Dense Layer

Dense Layer#

How do we actually initialize a layer for a New Neural Network?

  • initialization of weights with small random values

    • why? because according to Andrew Ng’s explanation if all the weights/params are initialized by zero or same value then all the hidden units will be symmetric with identical nodes.

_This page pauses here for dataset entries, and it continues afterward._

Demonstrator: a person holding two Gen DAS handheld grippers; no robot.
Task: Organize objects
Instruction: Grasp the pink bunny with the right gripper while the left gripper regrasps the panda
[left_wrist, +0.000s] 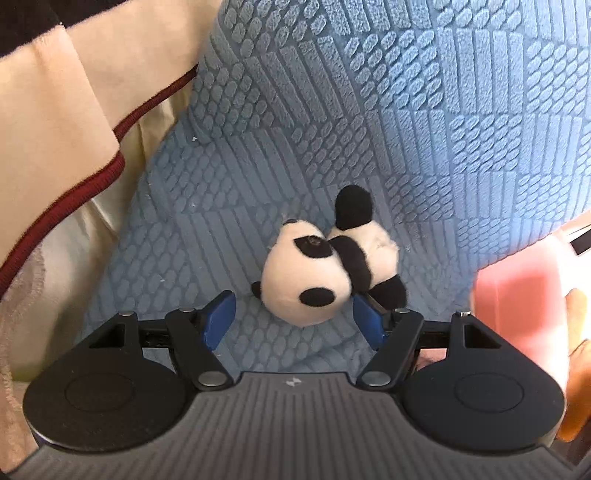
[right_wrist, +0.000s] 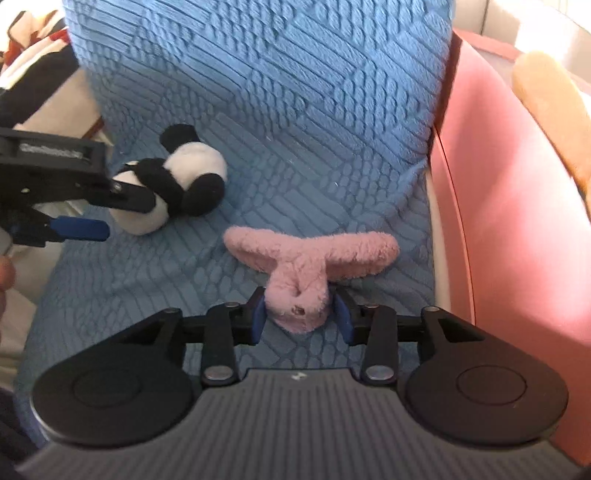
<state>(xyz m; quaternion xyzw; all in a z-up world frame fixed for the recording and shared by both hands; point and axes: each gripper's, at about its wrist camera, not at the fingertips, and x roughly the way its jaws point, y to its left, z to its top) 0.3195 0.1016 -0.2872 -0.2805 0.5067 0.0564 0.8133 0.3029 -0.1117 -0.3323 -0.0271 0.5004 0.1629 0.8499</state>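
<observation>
Panda (left_wrist: 314, 273) is lying on the blue cover (left_wrist: 406, 110), at twelve o'clock from your left gripper (left_wrist: 295, 314), whose jaws are standing apart with the toy's head just ahead of them, one blue pad (left_wrist: 221, 317) clear of it. At three o'clock from the panda, the pink plush (right_wrist: 306, 269) is sitting between your right gripper's (right_wrist: 301, 314) pads; whether they are pressing it, I cannot tell. Farther at three o'clock, a pink cushion (right_wrist: 509, 221) is standing.

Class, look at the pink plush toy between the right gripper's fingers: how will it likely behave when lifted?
The pink plush toy looks soft and fuzzy, so it probably squashes under grip. Its two long ears splay flat on the blue cover, so they would likely dangle. It seems light and unlikely to slip.
</observation>
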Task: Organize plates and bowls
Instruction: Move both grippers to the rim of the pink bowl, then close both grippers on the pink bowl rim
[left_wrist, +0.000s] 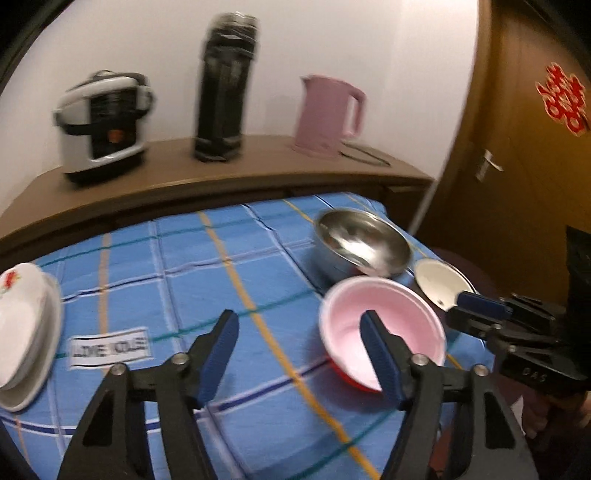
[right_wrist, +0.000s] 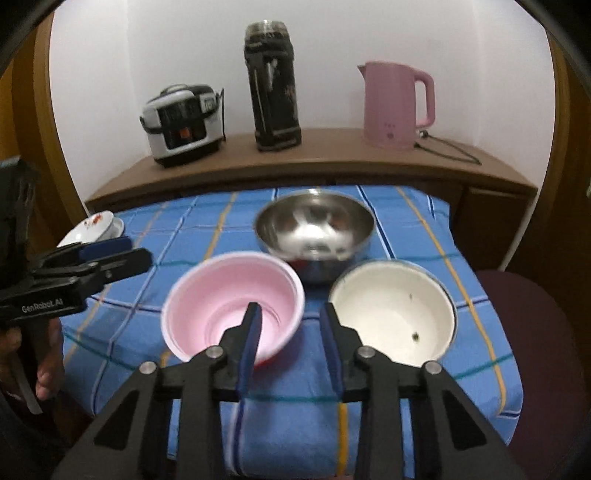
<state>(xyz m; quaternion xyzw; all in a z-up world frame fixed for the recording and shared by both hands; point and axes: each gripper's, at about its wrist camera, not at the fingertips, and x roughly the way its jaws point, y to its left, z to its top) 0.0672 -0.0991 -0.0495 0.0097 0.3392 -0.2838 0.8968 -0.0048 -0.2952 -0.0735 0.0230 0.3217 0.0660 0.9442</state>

    • With identical nodes there will be no learning/ decision making. because all the decisions shares same value.

    • If all the nodes will have zero values(weights are zero , multiplication with weights will also be zero) and propogation result wont be a conclusive one(dead network).

  • initialization of bias can be zero.

    • as randomness is already introduced by weights. But for smaller Neural Network it is advised to not to initialize with zero.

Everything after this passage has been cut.